# Plan: Multipart Image Ingest (Вариант 1)

## Goal
Add a new endpoint `POST /api/v1/ingest/with-images` that accepts:
- `metadata` — JSON string with `source_slug`, `external_id`, `payload`
- `images` — 0–N binary image files via `multipart/form-data`

The parser downloads images from its own source and uploads them directly to our service. We never fight foreign CDNs again.

## Architecture

### 1. Endpoint (`router_properties.py`)
- `metadata: str = Form(...)` — validated as JSON, must contain `source_slug` + `payload` with `title|description`
- `images: list[UploadFile] = File(default=[])` — streamed to disk, not held in memory
- Flow:
  1. Parse & validate metadata
  2. Save `raw_parsing_data` (status = pending)
  3. Stream each `UploadFile` to `/var/lib/vmk/images/temp/{raw_id}/{idx}{ext}`
  4. Inject `_uploaded_image_paths` into `raw.payload`
  5. **Inline `await pipeline.process(raw.id)`** — synchronous, because images are already local and we want immediate result
  6. Return `IngestResponse`

### 2. Pipeline (`property_pipeline.py`)
- `_stage_process_images` checks `raw.payload.get("_uploaded_image_paths")`
  - If present → `_stage_process_uploaded_images(property_id, paths)`
  - If absent → `_stage_process_remote_images(property_id, urls)` (existing behaviour)
- New helper `_process_uploaded_one`:
  - Reads local file → SHA256, width, height via Pillow
  - Moves file from `temp/{raw_id}/` to permanent `/{property_id}/{hash}.{ext}`
  - Creates `PropertyImage` row with `downloaded` status
  - Runs AI image analysis via `OllamaClient.image_to_base64`
- On successful completion: cleans up temp dir for this raw_id
- On failure: leaves temp dir for inspection (cleanup later)

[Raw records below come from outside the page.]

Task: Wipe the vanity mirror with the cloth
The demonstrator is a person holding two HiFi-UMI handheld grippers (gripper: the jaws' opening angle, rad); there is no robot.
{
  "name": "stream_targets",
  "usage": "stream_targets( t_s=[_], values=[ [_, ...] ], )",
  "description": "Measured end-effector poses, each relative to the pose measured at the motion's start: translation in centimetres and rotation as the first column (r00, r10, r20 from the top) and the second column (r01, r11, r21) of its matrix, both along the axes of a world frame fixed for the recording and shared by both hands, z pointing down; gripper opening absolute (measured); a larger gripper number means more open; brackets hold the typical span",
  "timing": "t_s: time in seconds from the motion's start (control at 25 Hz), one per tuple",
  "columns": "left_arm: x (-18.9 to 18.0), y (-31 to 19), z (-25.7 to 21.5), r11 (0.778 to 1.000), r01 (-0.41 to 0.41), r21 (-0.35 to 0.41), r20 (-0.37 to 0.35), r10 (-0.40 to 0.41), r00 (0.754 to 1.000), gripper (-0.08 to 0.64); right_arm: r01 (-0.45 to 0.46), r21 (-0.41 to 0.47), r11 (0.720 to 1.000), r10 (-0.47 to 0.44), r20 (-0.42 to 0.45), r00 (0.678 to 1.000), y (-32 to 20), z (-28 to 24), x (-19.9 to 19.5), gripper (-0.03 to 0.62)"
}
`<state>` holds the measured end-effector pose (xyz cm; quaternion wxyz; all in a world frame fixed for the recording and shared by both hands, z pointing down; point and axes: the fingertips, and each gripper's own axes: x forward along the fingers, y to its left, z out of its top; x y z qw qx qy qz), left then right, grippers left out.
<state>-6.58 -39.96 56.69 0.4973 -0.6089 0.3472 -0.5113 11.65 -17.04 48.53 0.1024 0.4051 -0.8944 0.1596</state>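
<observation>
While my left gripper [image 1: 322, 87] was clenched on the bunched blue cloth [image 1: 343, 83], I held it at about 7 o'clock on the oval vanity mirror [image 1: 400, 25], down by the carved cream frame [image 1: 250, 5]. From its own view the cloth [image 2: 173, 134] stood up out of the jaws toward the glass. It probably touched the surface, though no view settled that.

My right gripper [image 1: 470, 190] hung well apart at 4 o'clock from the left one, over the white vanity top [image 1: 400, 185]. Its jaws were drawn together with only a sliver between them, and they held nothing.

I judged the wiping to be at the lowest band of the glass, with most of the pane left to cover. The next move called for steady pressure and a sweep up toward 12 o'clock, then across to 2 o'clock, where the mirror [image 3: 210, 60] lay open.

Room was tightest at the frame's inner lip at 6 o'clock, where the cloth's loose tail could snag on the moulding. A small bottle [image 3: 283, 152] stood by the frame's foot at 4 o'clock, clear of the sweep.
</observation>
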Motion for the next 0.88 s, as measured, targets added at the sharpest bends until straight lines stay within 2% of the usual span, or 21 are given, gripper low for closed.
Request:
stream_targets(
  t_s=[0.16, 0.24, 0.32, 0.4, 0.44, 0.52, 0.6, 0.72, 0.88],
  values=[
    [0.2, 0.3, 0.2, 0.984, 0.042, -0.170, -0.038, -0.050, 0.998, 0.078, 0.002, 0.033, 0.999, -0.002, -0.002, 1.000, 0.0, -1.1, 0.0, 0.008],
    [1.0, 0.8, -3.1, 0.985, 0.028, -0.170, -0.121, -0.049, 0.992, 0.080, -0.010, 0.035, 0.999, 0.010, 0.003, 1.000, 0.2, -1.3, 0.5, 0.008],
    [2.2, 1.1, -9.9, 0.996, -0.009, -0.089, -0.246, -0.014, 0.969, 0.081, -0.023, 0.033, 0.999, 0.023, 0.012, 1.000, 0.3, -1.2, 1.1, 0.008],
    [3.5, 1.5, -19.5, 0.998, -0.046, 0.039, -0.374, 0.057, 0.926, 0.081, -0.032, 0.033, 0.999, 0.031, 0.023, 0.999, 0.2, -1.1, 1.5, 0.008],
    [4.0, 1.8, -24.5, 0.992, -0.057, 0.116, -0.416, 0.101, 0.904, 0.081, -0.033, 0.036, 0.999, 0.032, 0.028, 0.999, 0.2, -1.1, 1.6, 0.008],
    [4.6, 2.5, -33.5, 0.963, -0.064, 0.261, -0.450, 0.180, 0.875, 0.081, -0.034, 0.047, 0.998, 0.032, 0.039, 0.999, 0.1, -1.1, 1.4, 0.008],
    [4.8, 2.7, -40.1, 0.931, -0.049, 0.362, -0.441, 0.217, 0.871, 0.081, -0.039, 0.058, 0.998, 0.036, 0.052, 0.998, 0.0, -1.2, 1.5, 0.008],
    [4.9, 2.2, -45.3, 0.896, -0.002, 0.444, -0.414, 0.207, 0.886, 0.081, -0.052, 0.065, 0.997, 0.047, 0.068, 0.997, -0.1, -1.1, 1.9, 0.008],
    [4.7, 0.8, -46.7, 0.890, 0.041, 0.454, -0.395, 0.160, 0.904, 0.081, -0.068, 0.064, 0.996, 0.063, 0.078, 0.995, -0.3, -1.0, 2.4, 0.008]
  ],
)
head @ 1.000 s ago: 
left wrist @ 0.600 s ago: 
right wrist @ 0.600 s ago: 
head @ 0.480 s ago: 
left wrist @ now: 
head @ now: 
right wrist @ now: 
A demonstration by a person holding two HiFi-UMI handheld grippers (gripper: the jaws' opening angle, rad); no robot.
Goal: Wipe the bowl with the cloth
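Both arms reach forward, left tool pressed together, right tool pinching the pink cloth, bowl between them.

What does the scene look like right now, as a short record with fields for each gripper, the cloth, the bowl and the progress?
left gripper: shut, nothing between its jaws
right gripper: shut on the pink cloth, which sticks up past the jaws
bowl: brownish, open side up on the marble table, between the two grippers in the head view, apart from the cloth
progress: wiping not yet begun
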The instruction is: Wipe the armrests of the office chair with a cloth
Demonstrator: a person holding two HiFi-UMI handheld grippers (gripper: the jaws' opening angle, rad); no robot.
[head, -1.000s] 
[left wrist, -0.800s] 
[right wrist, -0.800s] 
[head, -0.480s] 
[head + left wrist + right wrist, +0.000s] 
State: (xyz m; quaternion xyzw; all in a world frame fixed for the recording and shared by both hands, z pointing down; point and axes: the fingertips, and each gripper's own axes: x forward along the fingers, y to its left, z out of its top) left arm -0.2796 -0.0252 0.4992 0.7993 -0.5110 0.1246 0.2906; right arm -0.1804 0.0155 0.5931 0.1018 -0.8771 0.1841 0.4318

### 3. Image Processing Helper (`image_downloader.py`)
- New method `ImageDownloader.process_local_file(property_id, temp_path, order)`:
  - Mirrors `download()` return type (`PropertyImageDownloadResult`)
  - No HTTP, just filesystem + Pillow

### 4. Limits & Validation
- Max files per request: 50 (configurable)
- Max file size: 10 MB each (configurable)
- FastAPI `UploadFile` already spills large files to disk — we just copy.

### 5. README
- Add `curl -F` example
- Add Python `requests` multipart example
- Explain when to use `/ingest` (URLs) vs `/ingest/with-images` (binary)

## Files to modify
1. `src/vmk_data_collector/api/v1/router_properties.py`
2. `src/vmk_data_collector/services/property_pipeline.py`
3. `src/vmk_data_collector/services/image_downloader.py`
4. `README.md`

## Why inline pipeline instead of queue?
- Parser already spent resources downloading images; we should not leave them in temp for an unknown queue delay.
- Immediate feedback: parser gets `property_id`, `snapshot_id`, validation result right away.
- Simpler state management — no orphaned temp files.

## Why not base64 in JSON?
- 33% overhead, huge JSON payloads, harder to debug, timeouts. Multipart is the industry standard for file uploads.